▸ Required action
Copy out all the lines of the data precisely, omitting any pictures.

[Given material Boundary: Start]

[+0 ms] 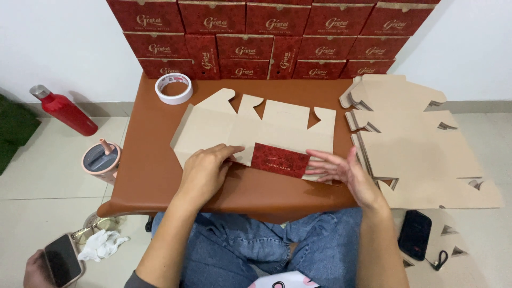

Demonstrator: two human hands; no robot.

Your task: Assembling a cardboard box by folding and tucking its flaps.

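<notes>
One flat die-cut cardboard blank (256, 133) lies unfolded on the brown leather-like table (149, 176), only its near red printed flap (280, 160) turned up. The left hand (205, 170) presses flat on the near left panel; the right hand (341, 170) rests open-fingered beside the flap. Finished red boxes (266, 37) stack far; unfolded blanks (416, 144) pile at the right.
</notes>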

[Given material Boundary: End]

▸ Exercise output
[+0 ms] 

Demonstrator: two human hands; no robot.

Your task: Assembling a cardboard box by folding and tucking its flaps.

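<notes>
One flat die-cut cardboard blank (256, 133) lies unfolded on the brown leather-like table (149, 176), only its near red printed flap (280, 160) turned up. The left hand (205, 170) presses flat on the near left panel; the right hand (341, 170) rests open-fingered beside the flap. Finished red boxes (266, 37) stack far; unfolded blanks (416, 144) pile at the right.
</notes>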

Nothing remains to be written for this exercise.